A young man sits alone, his large frame taking up the driver’s side of a cherry red 2005 Honda Element. Hand pushing down on the left dial of a broken radio, the familiar chords of "Life in the Fast Lane" sputter out to fill the vacuum of trapped heat and closed windows. The car is warmed by an unrelenting Sonoran sun that refuses to notice that the AC has been broken for months. His body arches forward; a streak of balmy sweat left on the seat clings to the drenched fabric of his white t-shirt, unable to part in the car’s sweltering interior. Sinew and tendon bulge below umber skin, fingers pound the steering wheel, their glistening marks coating the boiling vinyl resin. With each downbeat, shining black hair leaps from his head—chin bobbing up and down, eyes tightly closed, fingers bounding between dashboard and wheel. The scene is almost religious in the singularity of the man’s fixation.

Pausing its dance, one hand flicks down long enough to crack the window. Warm air bursting with the buzz of cicadas rushes in, filling the space with the scent of the day’s earlier rain. It’s his favorite smell, an intoxicating taste of the desert’s verdant mesquite blending with the earthy clay, each dashed into the winds by the monsoon’s rumbling downpour.

As a young boy he was terrified of the torrents of water unleashed with the coming of summer—deluges ignited with blinding flashes of white and booming cracks of thunder that would send his skinny legs banging together in fits of uncontrollable shaking. Strangely, it was only when they would pile into the old car and drive into the maelstrom that he was able to find some amount of peace. The pounding of his heart would keep time with the steady bobbing of his father’s head, perfectly matched with the local classic rock station, and calm only as the weathered hands began their driving rhythm, fingertips thumping with their reassuring regularity. The action captivated him, its insistence not to be drowned out, but to drown out the rain itself, demanded his gaze. It was in these little performances that he would forget, that the world would retreat into the background until only they two remained—the steady thumping of fingers and the small heart’s thud, thud, thud.

The storms remained boisterous as ever, echoing their bravado through the sheer canyons and rocky valleys, but as the years passed the grip of his fear loosened.

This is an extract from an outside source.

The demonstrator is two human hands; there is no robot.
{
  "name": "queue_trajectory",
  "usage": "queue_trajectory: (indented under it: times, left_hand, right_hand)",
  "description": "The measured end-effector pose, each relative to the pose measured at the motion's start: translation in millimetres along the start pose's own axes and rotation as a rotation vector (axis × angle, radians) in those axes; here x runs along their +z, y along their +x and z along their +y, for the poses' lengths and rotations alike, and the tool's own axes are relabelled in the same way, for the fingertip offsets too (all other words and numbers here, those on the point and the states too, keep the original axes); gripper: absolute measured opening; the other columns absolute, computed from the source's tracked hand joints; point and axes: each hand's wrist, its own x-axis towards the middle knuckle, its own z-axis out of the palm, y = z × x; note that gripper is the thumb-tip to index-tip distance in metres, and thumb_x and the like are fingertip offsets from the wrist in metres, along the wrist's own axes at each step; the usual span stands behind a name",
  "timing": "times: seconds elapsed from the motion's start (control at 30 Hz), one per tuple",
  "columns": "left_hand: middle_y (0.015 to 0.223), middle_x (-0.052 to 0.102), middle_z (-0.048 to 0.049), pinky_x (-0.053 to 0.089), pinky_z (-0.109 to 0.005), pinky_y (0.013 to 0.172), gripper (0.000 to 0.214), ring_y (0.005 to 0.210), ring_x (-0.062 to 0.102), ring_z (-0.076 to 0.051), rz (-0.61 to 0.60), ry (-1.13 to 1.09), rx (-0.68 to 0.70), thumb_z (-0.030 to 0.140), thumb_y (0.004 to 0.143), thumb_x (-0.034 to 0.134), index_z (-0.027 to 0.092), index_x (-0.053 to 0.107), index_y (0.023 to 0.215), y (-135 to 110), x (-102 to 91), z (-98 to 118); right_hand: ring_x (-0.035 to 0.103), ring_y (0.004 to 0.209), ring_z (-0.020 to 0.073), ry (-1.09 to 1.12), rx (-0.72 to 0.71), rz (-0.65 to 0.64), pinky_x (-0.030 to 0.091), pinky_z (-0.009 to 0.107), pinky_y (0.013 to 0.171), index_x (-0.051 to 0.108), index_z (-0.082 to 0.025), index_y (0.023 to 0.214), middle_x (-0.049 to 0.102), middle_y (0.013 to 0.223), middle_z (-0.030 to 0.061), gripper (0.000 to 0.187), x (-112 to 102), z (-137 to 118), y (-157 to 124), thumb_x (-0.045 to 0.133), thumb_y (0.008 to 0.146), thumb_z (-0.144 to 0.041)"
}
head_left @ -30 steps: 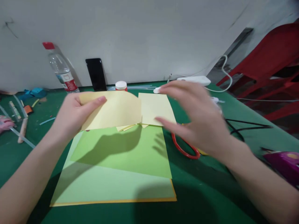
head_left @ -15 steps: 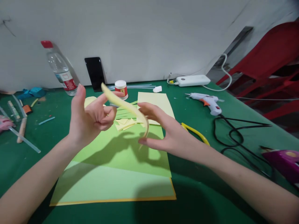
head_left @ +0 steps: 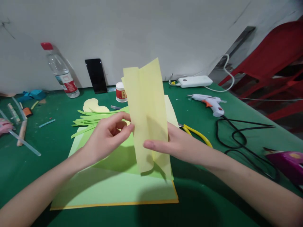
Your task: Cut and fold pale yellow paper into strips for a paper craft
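Above the surface (head_left: 201,201), well in from its back edge, the right hand (head_left: 176,142) grips an upright yellow sheet (head_left: 148,104), thumb in front; the left hand (head_left: 106,134) has fingertips at the sheet's left edge, whether pinching I cannot tell. An uneven pull could crease or tear it; a low sweep could scatter the green strips (head_left: 88,120). The right fingers are hidden behind the sheet; the purple thing (head_left: 287,166) is cut off.

The right hand (head_left: 177,143) holds a creased yellow sheet (head_left: 144,97) upright mid-view, the left hand (head_left: 105,135) meeting its edge at nine o'clock, with green strips (head_left: 88,119) beyond, layered paper (head_left: 113,189) at seven, a phone (head_left: 96,75) at ten and a white-bodied glue gun (head_left: 213,102) near three.
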Motion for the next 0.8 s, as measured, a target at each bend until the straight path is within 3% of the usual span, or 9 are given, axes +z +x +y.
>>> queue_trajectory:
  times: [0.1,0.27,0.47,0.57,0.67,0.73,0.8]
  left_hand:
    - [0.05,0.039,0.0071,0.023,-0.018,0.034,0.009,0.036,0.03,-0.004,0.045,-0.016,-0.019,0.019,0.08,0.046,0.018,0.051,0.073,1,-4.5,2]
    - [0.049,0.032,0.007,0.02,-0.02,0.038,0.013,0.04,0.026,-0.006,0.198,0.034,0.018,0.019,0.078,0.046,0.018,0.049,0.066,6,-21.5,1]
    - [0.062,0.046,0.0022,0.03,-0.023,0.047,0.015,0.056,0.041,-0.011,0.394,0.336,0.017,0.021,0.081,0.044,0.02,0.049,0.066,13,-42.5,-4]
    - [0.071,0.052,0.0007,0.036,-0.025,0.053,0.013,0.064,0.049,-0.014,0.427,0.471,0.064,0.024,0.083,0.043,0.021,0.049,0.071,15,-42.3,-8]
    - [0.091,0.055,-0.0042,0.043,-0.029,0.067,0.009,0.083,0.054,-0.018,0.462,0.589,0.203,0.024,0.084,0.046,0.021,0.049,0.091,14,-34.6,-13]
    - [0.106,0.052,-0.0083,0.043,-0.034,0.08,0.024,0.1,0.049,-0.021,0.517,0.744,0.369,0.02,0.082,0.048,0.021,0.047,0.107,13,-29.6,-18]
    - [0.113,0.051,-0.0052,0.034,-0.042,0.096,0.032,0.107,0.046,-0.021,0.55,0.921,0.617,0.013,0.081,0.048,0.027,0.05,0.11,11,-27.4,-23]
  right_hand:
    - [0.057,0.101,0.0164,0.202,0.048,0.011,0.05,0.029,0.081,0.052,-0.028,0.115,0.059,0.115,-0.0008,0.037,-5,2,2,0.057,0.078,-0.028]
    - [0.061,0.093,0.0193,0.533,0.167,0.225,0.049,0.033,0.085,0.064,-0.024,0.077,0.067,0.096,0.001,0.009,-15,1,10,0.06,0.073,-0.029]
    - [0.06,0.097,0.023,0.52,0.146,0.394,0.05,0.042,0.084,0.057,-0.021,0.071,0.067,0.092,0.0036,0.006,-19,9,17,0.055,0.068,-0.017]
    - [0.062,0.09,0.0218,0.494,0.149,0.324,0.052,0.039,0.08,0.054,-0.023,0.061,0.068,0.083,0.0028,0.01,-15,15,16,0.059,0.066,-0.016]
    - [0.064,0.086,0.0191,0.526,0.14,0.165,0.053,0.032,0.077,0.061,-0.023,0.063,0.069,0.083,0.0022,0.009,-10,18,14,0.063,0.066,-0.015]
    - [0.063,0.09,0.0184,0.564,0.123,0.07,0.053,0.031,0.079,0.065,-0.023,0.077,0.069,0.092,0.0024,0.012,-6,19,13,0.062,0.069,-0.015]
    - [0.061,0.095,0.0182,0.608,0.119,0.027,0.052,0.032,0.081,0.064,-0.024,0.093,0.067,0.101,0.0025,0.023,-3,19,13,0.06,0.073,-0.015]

These days when he returned to the storms, it was the quiet inside the car, a recent addition to the scene that troubled him. His eyes were now fixed on the road instead of the old hands that had once so often drawn them. The chorus of droplets pounding upon the window shield, the dated songs reverberating from dusty speakers, they were oddly irregular, and echoed loudly without their former accompaniment.

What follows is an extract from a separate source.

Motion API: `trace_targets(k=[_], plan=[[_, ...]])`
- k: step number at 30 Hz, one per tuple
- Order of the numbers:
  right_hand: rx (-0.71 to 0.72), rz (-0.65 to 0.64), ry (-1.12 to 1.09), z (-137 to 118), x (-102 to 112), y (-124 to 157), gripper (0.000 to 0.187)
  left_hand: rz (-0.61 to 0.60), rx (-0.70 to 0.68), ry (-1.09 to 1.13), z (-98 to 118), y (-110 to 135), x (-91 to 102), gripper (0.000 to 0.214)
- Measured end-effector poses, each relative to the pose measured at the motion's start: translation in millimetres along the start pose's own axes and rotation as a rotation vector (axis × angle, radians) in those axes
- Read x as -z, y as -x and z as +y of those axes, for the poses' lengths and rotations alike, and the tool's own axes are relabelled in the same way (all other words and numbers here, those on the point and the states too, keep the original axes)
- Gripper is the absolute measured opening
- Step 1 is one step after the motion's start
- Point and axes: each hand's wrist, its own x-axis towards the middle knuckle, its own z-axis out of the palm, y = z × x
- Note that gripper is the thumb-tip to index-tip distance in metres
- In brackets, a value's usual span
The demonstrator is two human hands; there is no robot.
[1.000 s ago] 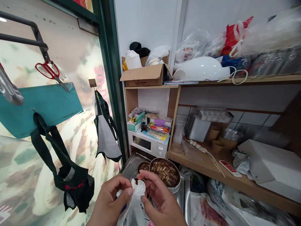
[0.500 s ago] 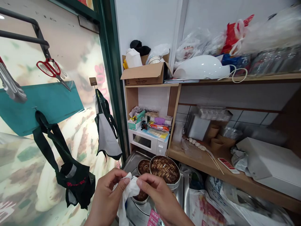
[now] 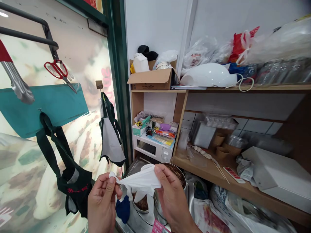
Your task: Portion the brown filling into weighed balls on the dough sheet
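Note:
Both my hands are low in the head view, pulling a thin white plastic bag [image 3: 139, 182] apart between them. My left hand [image 3: 103, 202] pinches one edge of the bag with thumb and forefinger. My right hand [image 3: 171, 199] grips the other edge, fingers closed on the plastic. Under the bag stand round metal steamers with woven bamboo lids [image 3: 179, 176] on a steel counter [image 3: 136, 165]. Something dark blue [image 3: 123, 208] shows below my left hand.
A white microwave [image 3: 153, 149] sits at the shelf foot with boxes on it. Wooden shelves [image 3: 218, 173] to the right hold cups, skewers, a white box [image 3: 279, 176]. On the left wall hang red scissors [image 3: 58, 71], tongs [image 3: 17, 84] and dark aprons [image 3: 70, 181].
The bunched white bag has been drawn open: my hands moved apart, the left one down and left, and the plastic now stretches between them over the steamers.

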Motion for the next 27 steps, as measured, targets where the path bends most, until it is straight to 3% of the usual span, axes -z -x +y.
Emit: trace_targets(k=[4,7,9,11,13,18,21,27], plan=[[0.013,-0.014,0.116,-2.4,1.7,-3.9,0.023,-0.031,0.057,0.003,7.8,-5.8,4.4,0.030],[-0.057,-0.071,0.060,-7.1,-5.2,-4.4,0.025,-0.111,0.017,0.022,4.0,-11.6,6.2,0.026],[-0.111,-0.107,-0.012,-8.3,-9.8,-4.6,0.024,-0.255,0.098,0.051,-6.1,-10.5,6.3,0.040],[-0.138,-0.114,-0.074,-7.4,-11.3,-5.5,0.022,-0.431,0.232,0.026,-18.0,-3.7,6.5,0.069],[-0.152,-0.095,-0.110,-5.6,-8.4,-7.5,0.022,-0.514,0.289,-0.088,-24.5,6.4,7.5,0.085],[-0.134,-0.001,-0.089,-6.9,10.4,-14.5,0.023,-0.477,0.333,-0.307,-4.5,19.4,14.6,0.066],[-0.105,0.045,-0.087,-11.0,19.4,-16.4,0.022,-0.472,0.342,-0.305,7.8,15.4,22.9,0.062],[-0.107,0.083,-0.098,-14.7,25.0,-11.0,0.023,-0.472,0.350,-0.220,12.6,10.3,36.9,0.064]])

He had sat in the driveway for hours, fumbling hands unsure of how or where to find that old comfort. Staring into the oppressive, industrial gray of the garage door, he once more remembered himself gazing at the small metal box, and for what felt like the thousandth time he recalled the dull reflection of light off its drab, icy exterior. It had been innocuous enough, settled between old Starbucks napkins and the owner’s manual in the car’s glove compartment, yet something about it had left him deeply unsettled.

His mother had opened it, had found the pipe with its thin veil of chalky white coating.

Suddenly the car rides became quiet, empty.

His brow is dripping with exertion, the refrain repeats, “Life in the fast lane, surely make you lose your mind.” Eyes tightly shut, listening intently to the smack of his warm hands, he’s once more in the passenger seat, staring, as those weathered hands beat away the storm.